A new proposal designed to ensure the quality of care at the nation's nursing homes would do just the opposite, a group of patient advocates charged this week.
The Coalition for Quality Care (CQC) says the legislation, introduced last month by Rep. Bart Stupak (D-Mich.), is a lobbyists' gift reflecting "some of the most regrettable expressions of the industry’s persistent efforts" to dilute patient protections at nursing homes.
"The measures proposed in your bill fly in the face of all of the research data that we are aware of relating to enhancing quality of care for nursing home residents, improving the oversight system or using public monies efficiently," Richard Mollot, who heads the CQC's steering committee, wrote in an Aug. 23 letter to Stupak.
The bill, Mollot added, "is a shameful and Orwellian attempt to undermine our already limited (and overwhelmed) nursing home survey system."

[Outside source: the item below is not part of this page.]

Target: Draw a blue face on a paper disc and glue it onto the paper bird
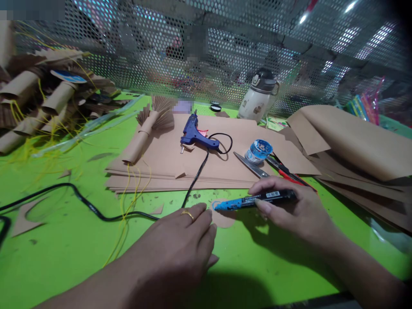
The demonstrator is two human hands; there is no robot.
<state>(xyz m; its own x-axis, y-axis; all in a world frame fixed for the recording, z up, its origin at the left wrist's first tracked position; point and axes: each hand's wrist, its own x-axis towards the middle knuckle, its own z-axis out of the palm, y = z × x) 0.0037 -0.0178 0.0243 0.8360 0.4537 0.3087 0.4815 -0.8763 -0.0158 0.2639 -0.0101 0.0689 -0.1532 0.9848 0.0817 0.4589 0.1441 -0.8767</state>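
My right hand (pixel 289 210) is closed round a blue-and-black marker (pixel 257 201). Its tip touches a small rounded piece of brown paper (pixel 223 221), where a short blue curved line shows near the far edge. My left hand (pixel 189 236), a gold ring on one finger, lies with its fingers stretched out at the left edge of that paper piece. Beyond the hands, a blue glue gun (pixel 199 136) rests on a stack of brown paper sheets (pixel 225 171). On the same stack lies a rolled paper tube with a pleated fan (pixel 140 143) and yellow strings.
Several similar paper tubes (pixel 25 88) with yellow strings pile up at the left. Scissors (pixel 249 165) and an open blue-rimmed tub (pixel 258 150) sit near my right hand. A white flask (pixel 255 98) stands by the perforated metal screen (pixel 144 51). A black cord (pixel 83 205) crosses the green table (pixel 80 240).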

Under Stupak's bill, the Centers for Medicare and Medicaid Services (CMS) would identify high-performing nursing homes — those with a history of few violations — and grant them "top tier" status. These top-tier facilities would then be subject to federal inspection once every three years, rather than annually, as current rules dictate.
The nursing home industry is an enthusiastic supporter of Stupak's proposal. Bruce Yarwood, head of the American Health Care Association, said the changes "would ensure a more efficient use of resources by enhancing CMS’s ability to focus additional time and energy on facilities that are in the greatest need of guidance."
But patient advocates disagree. "The idea of identifying a nebulous 'top tier' of nursing homes for this special lax system of oversight does not in any way ameliorate the enormous risk of potential harm in radically decreasing survey frequency," Mollot wrote. "It is simply counter-intuitive to suggest that a business that is exceeding all standards … would object to an annual survey."
Among CQC's other criticisms:
• The bill eliminates a requirement that nursing homes submit "statements of deficiencies" — a form of self-policing designed to eliminate trouble spots — replacing it with a new requirement that facilities report "all the positive aspects of care and facility life as well as the aspects of care that may need improvement."
The statement of deficiencies, Mollot said, is designed to identify problems so they can be fixed. "It is not," he wrote to Stupak, "the role of surveyors to provide a 'pat on the back' … for aspects of a facility’s care that is good."
• The proposal doesn't address the lack of funding available to state and federal regulators.
• It "is largely silent on addressing the problems in those facilities that fail to attain 'top tier' status."
"It is no wonder," Mollot wrote, "that the major nursing home industry lobby associations have both lauded this bill."
Stupak's office did not immediately return a call for comment Thursday.